**EXERCISE INSTRUCTIONS:** Starting at the first line of the material below, retype each line exactly until you reach the line with "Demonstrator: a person", which is also included; pictures stay out.

**MATERIAL PROVIDED:**
----------------

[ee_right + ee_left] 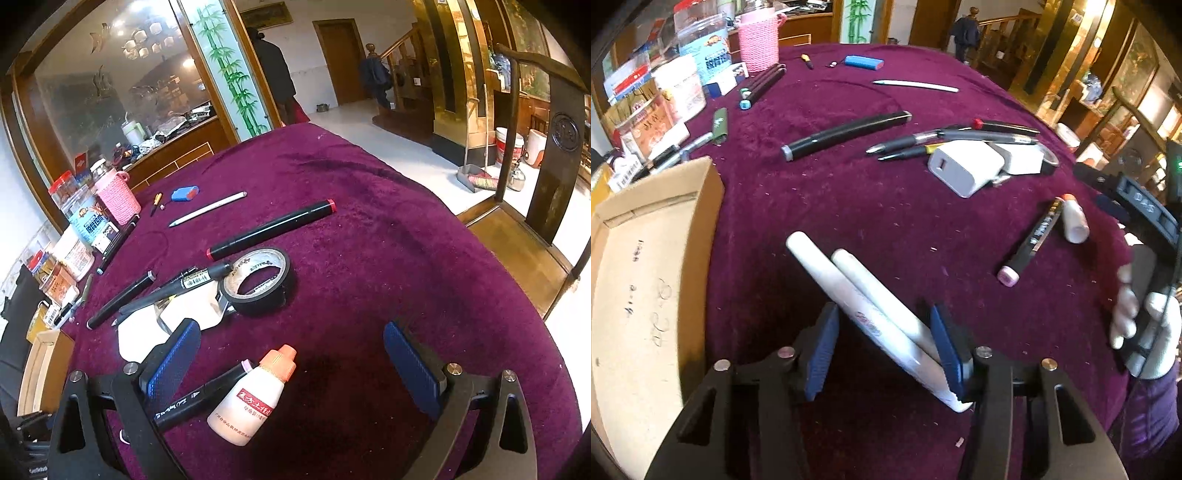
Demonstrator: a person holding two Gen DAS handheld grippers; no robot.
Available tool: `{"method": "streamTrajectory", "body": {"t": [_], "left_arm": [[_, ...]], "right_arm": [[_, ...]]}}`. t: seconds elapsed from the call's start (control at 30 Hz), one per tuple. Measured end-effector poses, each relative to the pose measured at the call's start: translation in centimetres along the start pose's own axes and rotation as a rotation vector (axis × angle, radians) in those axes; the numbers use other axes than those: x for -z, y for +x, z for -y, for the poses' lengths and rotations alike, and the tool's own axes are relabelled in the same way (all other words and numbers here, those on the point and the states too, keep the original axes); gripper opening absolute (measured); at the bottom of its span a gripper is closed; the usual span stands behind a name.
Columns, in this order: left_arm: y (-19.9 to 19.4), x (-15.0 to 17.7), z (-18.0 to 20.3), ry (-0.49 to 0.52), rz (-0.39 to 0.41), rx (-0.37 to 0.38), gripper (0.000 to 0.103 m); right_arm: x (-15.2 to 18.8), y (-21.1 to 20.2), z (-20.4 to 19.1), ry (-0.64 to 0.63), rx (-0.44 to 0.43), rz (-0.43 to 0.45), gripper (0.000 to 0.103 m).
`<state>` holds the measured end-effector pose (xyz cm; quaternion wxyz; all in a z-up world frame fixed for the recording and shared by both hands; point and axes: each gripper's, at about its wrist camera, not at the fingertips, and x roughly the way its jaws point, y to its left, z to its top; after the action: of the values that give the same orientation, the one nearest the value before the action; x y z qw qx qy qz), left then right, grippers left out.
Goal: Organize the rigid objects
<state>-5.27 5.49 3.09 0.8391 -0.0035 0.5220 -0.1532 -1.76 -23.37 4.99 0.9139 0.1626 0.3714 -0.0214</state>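
Right of the box (646, 266), my left gripper (886, 350) pinches two white tubes (857, 295); carry level. Right gripper (291, 369) gapes.

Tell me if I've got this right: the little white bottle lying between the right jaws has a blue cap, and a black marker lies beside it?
Not quite. The little white bottle has an orange cap, not a blue one, as the right wrist view shows. The rest holds: it lies on the purple cloth between the open right jaws, with a black marker beside it.
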Motion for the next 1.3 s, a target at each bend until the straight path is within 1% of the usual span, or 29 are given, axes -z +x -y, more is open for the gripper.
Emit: {"method": "streamTrajectory", "body": {"t": [0.07, 0.1, 0.13, 0.17, 0.2, 0.23, 0.3, 0.37, 0.47, 0.57, 0.6, 0.63, 0.67, 0.7, 0.73, 0.77, 0.8, 0.87, 0.93, 0.97, 1.0, 1.03, 1.07, 1.13, 1.2, 1.27, 1.3], "left_arm": [[0.0, 0.0, -0.4, -0.038, 0.007, 0.046, 0.051], [-0.2, 0.1, -1.0, -0.074, 0.01, 0.08, 0.051], [-0.2, 0.3, -1.4, -0.1, 0.011, 0.098, 0.051], [-0.2, 0.4, -1.6, -0.115, 0.011, 0.098, 0.05], [-0.3, 0.5, -1.7, -0.108, 0.015, 0.086, 0.048], [-0.4, 0.7, -1.4, -0.096, 0.015, 0.069, 0.047], [-0.7, 0.8, -0.7, -0.058, 0.022, 0.005, 0.05], [-1.0, 1.0, -0.3, -0.027, 0.024, -0.051, 0.05], [-1.0, 0.8, -0.5, -0.02, 0.02, -0.12, 0.053], [-0.7, 0.1, -0.3, 0.004, 0.028, -0.209, 0.053], [-0.4, -0.1, 0.1, 0.03, 0.025, -0.245, 0.052], [0.3, -0.3, 0.5, 0.056, 0.009, -0.264, 0.051], [0.9, -0.3, 0.7, 0.065, -0.007, -0.264, 0.049], [1.0, -0.4, 1.1, 0.079, 0.02, -0.277, 0.049], [1.0, -0.5, 1.4, 0.097, 0.027, -0.29, 0.046], [1.2, -0.7, 1.6, 0.108, 0.024, -0.283, 0.037], [1.3, -0.8, 1.7, 0.107, 0.023, -0.272, 0.031], [1.4, -0.9, 1.7, 0.121, 0.032, -0.266, 0.028], [1.3, -0.7, 1.7, 0.122, 0.044, -0.251, 0.022], [1.2, -0.6, 1.6, 0.116, 0.048, -0.234, 0.018], [0.8, -0.3, 1.3, 0.103, 0.057, -0.199, 0.015], [0.5, -0.1, 1.2, 0.09, 0.061, -0.169, 0.014], [-0.1, 0.3, 0.7, 0.06, 0.076, -0.114, 0.014], [-1.5, 0.9, 0.4, 0.03, 0.116, -0.057, 0.014], [-3.8, 1.7, -0.1, 0.002, 0.185, 0.007, 0.014], [-5.9, 2.6, -0.7, -0.014, 0.247, 0.039, 0.014], [-6.7, 3.0, -1.0, -0.023, 0.266, 0.051, 0.014]], "right_arm": [[0.0, 0.0, 0.0, 0.0, 0.0, -0.001, 0.1], [0.0, 0.0, 0.0, 0.002, 0.001, -0.002, 0.1], [0.0, 0.0, 0.0, 0.003, 0.001, -0.003, 0.1], [0.0, 0.0, 0.0, 0.004, 0.001, -0.004, 0.1], [0.0, 0.0, -0.1, 0.003, 0.001, -0.006, 0.1], [0.0, 0.0, -0.1, 0.002, 0.001, -0.008, 0.1], [0.0, 0.1, -0.2, 0.0, 0.004, -0.012, 0.1], [-0.1, 0.1, -0.1, 0.004, 0.005, -0.011, 0.1], [0.0, 0.1, -0.1, 0.005, 0.005, -0.011, 0.1], [0.0, 0.1, -0.1, 0.004, 0.008, -0.01, 0.1], [0.0, 0.1, -0.1, 0.005, 0.008, -0.01, 0.1], [0.0, 0.1, -0.1, 0.007, 0.009, -0.009, 0.1], [0.0, 0.1, 0.0, 0.009, 0.01, -0.009, 0.1], [0.0, 0.1, 0.0, 0.011, 0.011, -0.008, 0.1], [0.0, 0.2, 0.0, 0.013, 0.011, -0.008, 0.1], [0.0, 0.2, 0.1, 0.015, 0.011, -0.008, 0.1], [0.0, 0.2, 0.1, 0.018, 0.012, -0.009, 0.1], [0.0, 0.2, 0.2, 0.024, 0.01, -0.014, 0.1], [0.0, 0.3, 0.3, 0.028, 0.007, -0.016, 0.1], [0.0, 0.3, 0.3, 0.029, 0.007, -0.017, 0.1], [0.0, 0.3, 0.3, 0.027, 0.007, -0.02, 0.1], [0.0, 0.2, 0.3, 0.025, 0.007, -0.017, 0.1], [0.0, 0.2, 0.3, 0.022, 0.005, -0.015, 0.1], [0.0, 0.1, 0.0, 0.004, 0.006, -0.005, 0.1], [0.2, -1.2, -1.1, -0.046, 0.02, 0.05, 0.1], [0.7, -3.2, -3.0, -0.106, 0.013, 0.095, 0.1], [1.2, -4.3, -4.1, -0.128, -0.021, 0.103, 0.1]]}}
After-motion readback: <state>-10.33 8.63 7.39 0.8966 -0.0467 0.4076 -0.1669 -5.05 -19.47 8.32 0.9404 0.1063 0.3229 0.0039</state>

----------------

**ANSWER TO THIS EXERCISE:**
[ee_right + ee_left] 
Demonstrator: a person holding two Gen DAS handheld grippers; no robot.

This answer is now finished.